If you have a specialist knowledge that you believe others will pay for, then an information business can be easy to set up and highly profitable

4. Payment Solutions

Image-Paypal

Source: www.paypal.com / World famous integrated online checkout service

If you create a software product or download, you can either integrate your shopping cart in a similar way to selling a physical product or you can use a specialist third-party application.

Digital River’s share-it, for example, offers a complete ecommerce and delivery system. You can either have share-it store your software and supply a link to the purchaser or store it on your own server.
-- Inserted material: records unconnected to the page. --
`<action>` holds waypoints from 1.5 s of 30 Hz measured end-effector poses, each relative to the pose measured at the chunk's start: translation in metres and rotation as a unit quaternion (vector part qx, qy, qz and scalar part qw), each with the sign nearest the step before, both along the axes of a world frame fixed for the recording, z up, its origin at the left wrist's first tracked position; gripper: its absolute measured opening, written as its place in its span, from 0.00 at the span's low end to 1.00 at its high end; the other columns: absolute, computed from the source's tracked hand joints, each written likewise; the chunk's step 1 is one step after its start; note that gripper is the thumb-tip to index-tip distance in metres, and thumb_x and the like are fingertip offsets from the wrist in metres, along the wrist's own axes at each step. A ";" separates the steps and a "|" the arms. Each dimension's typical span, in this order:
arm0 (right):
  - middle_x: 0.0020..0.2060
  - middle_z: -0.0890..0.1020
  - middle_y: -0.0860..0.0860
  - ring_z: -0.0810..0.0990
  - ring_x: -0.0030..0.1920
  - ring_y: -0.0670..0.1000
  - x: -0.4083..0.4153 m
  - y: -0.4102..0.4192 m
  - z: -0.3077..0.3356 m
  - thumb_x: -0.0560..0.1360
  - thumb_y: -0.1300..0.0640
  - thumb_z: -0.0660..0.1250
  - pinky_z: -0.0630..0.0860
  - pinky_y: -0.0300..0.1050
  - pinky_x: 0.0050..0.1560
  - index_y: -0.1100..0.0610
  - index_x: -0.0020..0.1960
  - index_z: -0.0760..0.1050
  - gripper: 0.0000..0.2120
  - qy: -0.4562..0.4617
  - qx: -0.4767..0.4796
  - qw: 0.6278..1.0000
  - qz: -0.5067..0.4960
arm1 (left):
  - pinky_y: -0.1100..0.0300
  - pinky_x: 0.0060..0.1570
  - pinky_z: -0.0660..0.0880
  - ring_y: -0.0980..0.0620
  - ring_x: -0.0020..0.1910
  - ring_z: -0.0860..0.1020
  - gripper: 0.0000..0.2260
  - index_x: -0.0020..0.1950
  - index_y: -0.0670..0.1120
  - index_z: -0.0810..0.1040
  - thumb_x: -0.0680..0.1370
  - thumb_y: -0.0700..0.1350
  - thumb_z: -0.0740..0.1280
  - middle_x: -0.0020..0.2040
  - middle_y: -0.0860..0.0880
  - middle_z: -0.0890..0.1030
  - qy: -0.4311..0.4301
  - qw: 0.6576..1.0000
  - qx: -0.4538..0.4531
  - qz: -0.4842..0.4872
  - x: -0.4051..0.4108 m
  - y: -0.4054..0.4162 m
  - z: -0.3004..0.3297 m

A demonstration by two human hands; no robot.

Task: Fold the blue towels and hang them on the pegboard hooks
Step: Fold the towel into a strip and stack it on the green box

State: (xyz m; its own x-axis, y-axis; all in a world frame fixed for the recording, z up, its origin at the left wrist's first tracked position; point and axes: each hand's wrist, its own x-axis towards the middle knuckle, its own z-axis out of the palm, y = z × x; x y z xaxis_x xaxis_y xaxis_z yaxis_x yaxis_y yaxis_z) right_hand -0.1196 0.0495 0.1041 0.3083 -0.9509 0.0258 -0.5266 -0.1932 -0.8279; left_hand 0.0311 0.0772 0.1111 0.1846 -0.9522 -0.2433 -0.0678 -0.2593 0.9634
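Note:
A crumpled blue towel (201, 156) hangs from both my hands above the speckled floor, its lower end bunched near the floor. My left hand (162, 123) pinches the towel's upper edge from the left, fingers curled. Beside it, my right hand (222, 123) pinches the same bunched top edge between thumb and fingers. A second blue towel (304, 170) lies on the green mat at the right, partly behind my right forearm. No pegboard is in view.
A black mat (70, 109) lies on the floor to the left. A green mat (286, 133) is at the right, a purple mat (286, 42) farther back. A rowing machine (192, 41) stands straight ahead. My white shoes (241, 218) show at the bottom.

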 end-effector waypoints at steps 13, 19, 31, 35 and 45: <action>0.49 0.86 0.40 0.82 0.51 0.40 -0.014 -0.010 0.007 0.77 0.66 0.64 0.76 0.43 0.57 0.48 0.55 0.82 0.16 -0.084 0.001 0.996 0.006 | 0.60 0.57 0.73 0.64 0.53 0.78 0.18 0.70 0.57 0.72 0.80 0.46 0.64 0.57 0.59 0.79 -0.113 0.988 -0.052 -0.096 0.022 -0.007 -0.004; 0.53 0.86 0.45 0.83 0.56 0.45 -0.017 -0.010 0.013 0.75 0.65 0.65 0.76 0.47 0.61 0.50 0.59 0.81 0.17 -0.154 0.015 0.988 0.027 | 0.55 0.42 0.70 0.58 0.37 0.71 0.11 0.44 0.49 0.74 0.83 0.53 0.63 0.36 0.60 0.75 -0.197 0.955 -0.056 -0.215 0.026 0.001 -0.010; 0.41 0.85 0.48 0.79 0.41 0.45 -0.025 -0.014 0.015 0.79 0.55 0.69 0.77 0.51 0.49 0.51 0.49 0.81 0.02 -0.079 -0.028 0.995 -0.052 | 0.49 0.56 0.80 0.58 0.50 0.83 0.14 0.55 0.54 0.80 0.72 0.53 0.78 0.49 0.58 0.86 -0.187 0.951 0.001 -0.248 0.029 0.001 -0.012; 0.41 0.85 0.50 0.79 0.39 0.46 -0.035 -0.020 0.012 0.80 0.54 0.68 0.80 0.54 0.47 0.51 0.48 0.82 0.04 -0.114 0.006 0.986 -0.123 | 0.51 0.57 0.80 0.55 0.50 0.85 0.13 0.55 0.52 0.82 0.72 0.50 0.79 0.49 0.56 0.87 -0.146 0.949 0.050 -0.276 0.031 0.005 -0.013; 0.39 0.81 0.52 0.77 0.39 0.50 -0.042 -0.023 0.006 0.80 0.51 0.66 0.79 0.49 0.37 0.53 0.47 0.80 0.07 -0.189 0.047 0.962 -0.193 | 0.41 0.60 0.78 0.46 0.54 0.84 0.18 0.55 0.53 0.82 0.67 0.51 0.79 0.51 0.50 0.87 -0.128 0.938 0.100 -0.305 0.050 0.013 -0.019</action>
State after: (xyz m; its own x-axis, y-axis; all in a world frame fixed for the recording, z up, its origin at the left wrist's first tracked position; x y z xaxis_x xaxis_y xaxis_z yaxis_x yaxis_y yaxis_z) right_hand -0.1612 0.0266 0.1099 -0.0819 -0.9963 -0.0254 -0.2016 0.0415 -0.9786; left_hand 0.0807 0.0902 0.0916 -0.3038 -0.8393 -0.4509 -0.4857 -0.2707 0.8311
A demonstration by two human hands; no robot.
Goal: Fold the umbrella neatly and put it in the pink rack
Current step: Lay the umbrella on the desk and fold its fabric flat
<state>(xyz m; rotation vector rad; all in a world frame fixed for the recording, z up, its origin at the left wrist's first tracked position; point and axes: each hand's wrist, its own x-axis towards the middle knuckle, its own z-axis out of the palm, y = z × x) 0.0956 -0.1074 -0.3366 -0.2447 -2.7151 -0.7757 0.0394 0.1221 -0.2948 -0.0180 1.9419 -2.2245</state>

Many different shopping carts include some support for downloadable products, but systems such as share-it offer sophisticated features such as registration key generation and trial versions, so if you’re selling software there’s little reason to look elsewhere. Cost range from 4.9% to 8.9%. You’ll need your own website to publicise your product and act as a link into the share-it system.

This is also the case if you’re planning on selling information products and online services. An information product can be delivered using most standard ecommerce products, but billing for an online service can be rather more complicated.

Most online services are paid for on a rolling basis, usually monthly, so your payment system needs to take account for this. For most service providers, this has traditionally meant writing their own recurring billing software, which is hideously complicated. The system needs to handle refunds, pro-rata payments, trial periods and changes of payment details along with a whole host of less usual occurrences – and this, on its own, is one of the major barriers between a great idea for an online service and its realisation. In fact, there’s a significant danger that the subscription management system could take longer to perfect than the online service itself.